• **YOUR OBJECTIVE**: Take each line of the entries below that contains "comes" and copy it.
>>>>
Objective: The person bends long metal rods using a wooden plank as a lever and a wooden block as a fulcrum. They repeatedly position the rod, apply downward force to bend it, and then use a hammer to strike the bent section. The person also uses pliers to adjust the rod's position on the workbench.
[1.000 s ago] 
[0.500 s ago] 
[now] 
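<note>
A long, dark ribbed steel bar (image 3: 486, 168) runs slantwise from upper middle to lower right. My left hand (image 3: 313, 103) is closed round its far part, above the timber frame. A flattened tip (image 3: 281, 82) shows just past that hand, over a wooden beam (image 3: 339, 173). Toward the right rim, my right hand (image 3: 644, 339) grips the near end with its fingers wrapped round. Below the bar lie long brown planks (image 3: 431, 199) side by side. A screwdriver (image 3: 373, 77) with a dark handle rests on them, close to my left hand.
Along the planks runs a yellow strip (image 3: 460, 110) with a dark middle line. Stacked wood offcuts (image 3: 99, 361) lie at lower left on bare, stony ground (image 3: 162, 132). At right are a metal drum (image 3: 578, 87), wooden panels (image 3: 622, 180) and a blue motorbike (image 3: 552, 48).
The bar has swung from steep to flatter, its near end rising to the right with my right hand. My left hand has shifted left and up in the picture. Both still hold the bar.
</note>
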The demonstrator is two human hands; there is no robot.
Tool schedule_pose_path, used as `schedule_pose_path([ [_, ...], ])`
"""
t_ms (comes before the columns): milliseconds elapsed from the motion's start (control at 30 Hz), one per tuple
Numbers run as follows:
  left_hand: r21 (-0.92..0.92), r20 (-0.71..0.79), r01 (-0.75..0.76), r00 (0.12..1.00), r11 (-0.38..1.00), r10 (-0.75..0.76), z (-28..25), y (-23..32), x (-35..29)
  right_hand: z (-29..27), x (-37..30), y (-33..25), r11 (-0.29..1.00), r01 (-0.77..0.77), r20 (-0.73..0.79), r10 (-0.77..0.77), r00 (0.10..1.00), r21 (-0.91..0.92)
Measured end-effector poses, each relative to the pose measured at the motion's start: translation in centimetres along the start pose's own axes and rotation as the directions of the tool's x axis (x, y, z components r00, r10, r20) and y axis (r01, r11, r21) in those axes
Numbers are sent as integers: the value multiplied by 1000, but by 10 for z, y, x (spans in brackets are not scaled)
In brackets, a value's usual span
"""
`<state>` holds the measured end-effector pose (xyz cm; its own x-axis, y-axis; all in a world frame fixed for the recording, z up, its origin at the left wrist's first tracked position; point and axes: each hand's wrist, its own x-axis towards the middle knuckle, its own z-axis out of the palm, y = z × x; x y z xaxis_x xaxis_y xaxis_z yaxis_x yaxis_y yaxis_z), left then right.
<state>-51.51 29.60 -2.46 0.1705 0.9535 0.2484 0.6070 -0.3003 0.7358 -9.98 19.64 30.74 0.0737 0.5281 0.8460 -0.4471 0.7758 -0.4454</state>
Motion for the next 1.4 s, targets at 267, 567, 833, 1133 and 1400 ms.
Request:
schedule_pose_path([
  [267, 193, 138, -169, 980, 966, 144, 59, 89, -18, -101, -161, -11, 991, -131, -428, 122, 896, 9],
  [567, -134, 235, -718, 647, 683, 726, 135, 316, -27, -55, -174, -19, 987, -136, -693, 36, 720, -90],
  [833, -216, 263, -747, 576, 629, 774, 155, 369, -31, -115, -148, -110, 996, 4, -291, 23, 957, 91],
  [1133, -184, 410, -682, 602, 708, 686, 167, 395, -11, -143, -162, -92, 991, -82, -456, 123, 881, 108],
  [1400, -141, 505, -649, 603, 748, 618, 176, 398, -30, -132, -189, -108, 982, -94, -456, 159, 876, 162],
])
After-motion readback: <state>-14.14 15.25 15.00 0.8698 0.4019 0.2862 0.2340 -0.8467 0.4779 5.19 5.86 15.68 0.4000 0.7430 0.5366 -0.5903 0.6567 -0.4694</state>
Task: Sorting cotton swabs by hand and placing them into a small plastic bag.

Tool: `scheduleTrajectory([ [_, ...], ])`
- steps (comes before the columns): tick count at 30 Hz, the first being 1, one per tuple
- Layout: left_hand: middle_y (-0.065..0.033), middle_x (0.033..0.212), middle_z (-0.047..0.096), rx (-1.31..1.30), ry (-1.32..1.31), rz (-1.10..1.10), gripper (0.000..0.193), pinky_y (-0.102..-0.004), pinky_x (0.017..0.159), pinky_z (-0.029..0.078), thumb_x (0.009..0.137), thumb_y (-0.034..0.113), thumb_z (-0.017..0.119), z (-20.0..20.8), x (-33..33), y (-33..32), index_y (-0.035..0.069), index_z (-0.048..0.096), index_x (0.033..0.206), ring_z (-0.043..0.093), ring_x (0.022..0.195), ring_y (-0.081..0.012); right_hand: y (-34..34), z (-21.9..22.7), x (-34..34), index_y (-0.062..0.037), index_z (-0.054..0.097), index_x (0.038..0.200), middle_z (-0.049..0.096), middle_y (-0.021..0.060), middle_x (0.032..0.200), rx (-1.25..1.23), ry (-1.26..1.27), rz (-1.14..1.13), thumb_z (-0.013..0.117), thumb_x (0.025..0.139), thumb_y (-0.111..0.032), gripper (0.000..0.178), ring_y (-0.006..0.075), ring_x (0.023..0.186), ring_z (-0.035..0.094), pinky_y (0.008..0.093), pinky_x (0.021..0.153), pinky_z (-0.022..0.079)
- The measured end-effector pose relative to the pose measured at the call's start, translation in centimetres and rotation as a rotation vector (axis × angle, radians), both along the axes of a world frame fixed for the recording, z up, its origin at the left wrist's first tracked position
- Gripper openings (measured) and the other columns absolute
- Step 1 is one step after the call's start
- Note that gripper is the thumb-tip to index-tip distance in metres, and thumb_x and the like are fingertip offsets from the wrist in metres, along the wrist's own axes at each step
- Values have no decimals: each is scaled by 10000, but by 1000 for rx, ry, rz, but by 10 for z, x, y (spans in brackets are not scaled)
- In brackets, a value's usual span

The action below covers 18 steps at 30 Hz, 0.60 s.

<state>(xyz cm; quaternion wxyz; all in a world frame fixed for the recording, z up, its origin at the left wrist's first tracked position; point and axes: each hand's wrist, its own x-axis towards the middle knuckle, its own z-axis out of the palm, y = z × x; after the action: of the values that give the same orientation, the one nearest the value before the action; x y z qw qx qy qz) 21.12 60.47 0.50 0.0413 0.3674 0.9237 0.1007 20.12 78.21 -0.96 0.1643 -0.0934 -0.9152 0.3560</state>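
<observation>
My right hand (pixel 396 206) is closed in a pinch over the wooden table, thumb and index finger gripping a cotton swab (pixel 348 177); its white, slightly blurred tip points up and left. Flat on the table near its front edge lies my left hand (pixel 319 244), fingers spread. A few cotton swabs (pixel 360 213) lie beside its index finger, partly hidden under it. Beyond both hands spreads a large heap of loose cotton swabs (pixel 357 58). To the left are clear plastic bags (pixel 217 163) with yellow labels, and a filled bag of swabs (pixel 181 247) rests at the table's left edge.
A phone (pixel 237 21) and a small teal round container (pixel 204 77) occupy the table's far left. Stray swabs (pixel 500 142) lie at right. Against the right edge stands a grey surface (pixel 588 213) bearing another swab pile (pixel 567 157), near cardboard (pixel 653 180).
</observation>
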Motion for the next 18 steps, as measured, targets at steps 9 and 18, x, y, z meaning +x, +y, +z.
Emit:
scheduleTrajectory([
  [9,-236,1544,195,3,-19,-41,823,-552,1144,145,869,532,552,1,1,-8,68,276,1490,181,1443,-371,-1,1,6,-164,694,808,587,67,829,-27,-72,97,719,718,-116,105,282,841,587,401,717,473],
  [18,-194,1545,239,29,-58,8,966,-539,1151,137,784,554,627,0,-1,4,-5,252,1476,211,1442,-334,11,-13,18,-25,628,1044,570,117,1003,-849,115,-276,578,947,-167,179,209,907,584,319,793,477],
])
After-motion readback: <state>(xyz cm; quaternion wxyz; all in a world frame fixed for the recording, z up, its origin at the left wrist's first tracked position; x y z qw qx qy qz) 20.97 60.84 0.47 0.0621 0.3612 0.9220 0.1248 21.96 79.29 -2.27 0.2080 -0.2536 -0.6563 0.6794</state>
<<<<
• **ANSWER SECTION**:
t_ms (comes before the columns): milliseconds elapsed from the motion's start (control at 30 Hz), one per tuple
- steps (comes before the columns): tick count at 30 Hz, the first being 1, one per tuple

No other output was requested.